▸ **Aim of the exercise**
Tally every line of the listing below that holds "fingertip", then give the tally alone.

** Opening Provided material block **

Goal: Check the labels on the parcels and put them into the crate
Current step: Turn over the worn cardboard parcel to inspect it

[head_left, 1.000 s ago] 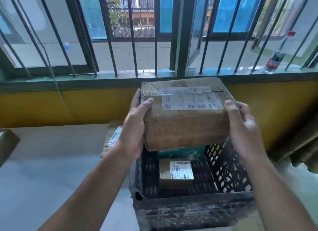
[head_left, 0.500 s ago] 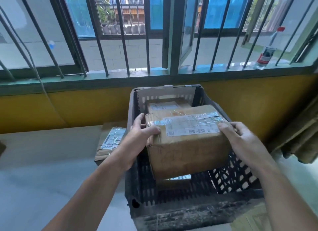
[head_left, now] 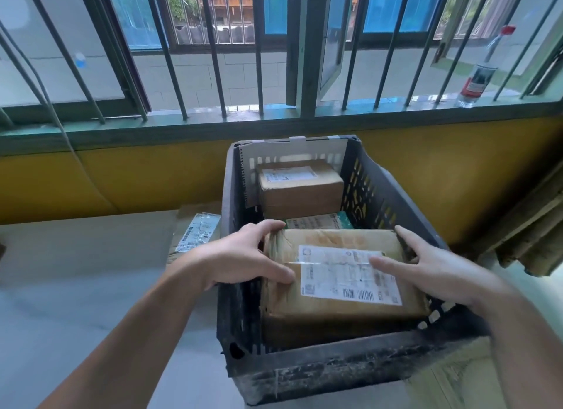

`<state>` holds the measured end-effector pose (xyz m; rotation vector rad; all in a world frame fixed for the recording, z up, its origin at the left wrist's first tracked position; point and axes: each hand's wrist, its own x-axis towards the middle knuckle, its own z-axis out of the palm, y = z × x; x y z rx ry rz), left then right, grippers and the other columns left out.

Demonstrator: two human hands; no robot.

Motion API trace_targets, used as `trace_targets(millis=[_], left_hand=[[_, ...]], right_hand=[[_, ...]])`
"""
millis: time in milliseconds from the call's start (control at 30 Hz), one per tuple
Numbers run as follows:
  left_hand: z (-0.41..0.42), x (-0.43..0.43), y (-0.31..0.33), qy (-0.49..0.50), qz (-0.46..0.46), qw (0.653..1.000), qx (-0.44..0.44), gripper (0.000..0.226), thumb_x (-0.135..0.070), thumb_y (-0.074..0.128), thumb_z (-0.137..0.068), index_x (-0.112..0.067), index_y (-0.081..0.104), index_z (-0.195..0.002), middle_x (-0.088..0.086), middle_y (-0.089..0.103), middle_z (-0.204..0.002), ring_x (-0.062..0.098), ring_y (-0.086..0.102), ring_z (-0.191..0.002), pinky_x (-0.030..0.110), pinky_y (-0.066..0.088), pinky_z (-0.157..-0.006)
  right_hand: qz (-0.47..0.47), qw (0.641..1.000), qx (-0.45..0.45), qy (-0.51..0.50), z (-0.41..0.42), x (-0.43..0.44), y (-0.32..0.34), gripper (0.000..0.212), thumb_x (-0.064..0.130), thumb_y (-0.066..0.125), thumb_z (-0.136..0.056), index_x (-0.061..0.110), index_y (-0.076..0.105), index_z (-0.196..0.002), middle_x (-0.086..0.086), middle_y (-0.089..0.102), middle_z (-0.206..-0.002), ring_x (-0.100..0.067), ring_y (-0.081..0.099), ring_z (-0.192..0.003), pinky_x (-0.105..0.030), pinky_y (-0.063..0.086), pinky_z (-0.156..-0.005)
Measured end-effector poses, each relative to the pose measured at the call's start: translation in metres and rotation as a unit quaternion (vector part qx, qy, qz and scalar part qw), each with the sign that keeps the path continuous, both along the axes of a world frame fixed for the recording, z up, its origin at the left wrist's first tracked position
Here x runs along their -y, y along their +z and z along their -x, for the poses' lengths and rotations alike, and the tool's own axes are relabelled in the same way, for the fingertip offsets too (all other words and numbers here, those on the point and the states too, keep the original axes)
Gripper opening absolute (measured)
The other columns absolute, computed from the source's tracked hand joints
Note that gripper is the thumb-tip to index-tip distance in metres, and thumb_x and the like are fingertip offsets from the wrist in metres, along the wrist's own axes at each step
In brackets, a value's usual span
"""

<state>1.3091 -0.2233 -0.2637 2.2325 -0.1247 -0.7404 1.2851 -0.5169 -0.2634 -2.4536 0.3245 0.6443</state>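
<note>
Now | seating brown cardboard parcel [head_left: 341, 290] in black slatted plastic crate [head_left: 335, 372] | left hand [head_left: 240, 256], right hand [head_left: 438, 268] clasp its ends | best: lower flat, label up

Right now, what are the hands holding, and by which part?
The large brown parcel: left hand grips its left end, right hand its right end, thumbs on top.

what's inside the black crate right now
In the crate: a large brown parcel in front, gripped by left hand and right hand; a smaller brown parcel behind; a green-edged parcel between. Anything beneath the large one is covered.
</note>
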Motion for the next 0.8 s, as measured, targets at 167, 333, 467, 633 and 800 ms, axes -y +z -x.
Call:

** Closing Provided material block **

▸ **Written response**
2